This issue tracker has been migrated to GitHub, and is currently read-only.
For more information, see the GitHub FAQs in the Python's Developer Guide.

classification
Title: @dataclass defaults
Type: behavior Stage: resolved
Components: Interpreter Core Versions: Python 3.7
process
Status: closed Resolution: not a bug
Dependencies: Superseder:
Assigned To: Nosy List: anthony, eric.smith, gvanrossum, rhettinger, veky
Priority: normal Keywords:

Created on 2019-11-09 20:29 by anthony, last changed 2022-04-11 14:59 by admin. This issue is now closed.

Messages (11)
msg356306 - (view) Author: Anthony (anthony) Date: 2019-11-09 20:29
Given one of the motivations of @dataclass is to reduce boilerplate code then, in the context of @dataclass,

x: list = [] should be equal to x: list = field(default_factory=lambda: [])

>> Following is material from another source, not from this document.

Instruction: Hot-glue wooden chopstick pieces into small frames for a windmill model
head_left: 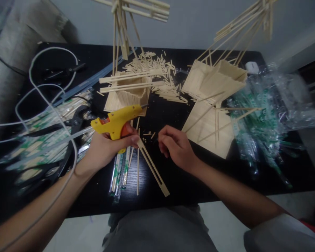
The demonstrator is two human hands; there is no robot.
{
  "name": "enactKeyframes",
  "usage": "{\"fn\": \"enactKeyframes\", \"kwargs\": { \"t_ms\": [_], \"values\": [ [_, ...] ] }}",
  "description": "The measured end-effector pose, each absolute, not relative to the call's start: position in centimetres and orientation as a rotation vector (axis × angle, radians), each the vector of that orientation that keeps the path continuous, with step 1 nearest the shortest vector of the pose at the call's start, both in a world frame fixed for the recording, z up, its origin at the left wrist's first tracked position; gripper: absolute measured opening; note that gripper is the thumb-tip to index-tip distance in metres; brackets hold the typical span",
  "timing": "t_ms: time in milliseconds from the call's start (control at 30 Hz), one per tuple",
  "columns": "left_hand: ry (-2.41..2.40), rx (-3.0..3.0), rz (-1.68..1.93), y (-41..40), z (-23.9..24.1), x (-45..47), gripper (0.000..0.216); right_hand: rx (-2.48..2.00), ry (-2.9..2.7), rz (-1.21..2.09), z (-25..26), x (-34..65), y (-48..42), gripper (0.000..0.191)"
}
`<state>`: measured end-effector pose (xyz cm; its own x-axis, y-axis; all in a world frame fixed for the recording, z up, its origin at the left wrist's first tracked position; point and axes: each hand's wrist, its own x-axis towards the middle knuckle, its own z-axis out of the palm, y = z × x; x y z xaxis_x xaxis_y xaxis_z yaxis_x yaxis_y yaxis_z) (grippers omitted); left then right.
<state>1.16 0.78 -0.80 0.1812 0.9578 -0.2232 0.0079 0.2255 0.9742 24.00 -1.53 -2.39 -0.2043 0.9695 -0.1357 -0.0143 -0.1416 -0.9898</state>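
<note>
while the left hand (103, 148) grips a glue gun (124, 114), the right hand (175, 145) curls closed, the green-printed wrappers (254, 122) illegible.

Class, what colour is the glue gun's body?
The glue gun has a yellow body, best seen in the head view.

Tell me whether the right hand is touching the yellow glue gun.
Apart. The head view shows dark tabletop between the right hand and the glue gun.
</note>
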Motion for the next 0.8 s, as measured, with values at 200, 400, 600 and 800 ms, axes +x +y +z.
{"fn": "enactKeyframes", "kwargs": {
  "t_ms": [200,400,600,800],
  "values": [
    [1.112,1.038,0.943,0.46,-1.41,0.94,0.029,-1.097,-1.158,1.656,-2.17,23.67,-1.70,0.031],
    [1.090,1.051,0.958,0.53,-1.38,0.87,0.029,-1.049,-1.119,1.709,-2.28,23.64,-1.58,0.035],
    [1.066,1.040,0.975,0.55,-1.30,0.79,0.029,-1.025,-1.078,1.834,-2.12,23.54,-1.83,0.042],
    [1.005,0.997,0.975,0.50,-1.50,0.59,0.027,-0.797,-0.757,2.343,-2.73,23.70,-1.85,0.046]
  ]
}}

The example in PEP 557 is not reasonable. It should be:

class D:
    def __init__(self, x=[]):
        self.x = x

That x = None works (without specifying a default factory, and is different from plain "x")  makes the whole "factory" argument even more bizarre. Why would a None Type work, but a List Type not?

I think either the behavior of this should be different or the docs should at address this more clearly.
msg356545 - (view) Author: Vedran Čačić (veky) * Date: 2019-11-13 18:11
Have you read https://github.com/ericvsmith/dataclasses/issues/3?
msg356552 - (view) Author: Anthony (anthony) Date: 2019-11-13 21:04
Thanks for adding it, I read it now.

And sorry to back track a moment - I love the idea of @dataclass and I can
only imagine how must work it was to implement as I am only a beginner.

I'm looking at this primarily from the narrow view point of a user - not so
much understanding the backdrop of how it can actually work.
But I still think this is worth considering as I think this is common
pattern based on this logic:

When using the default construction method it seems reasonable to pass a
default, such as a List.
Because
def __init__(x=[]):
  self.x = x
Is the cleanest way I can think of to write that.
In this new context, if x: list = [] is the cleanest way to write it.
Therefore it should do that, however it is actually implemented.

Let's imagine for a moment that @dataclass becomes the default way of
constructing classes in python.
Do we really want such a common case to require such verbose language?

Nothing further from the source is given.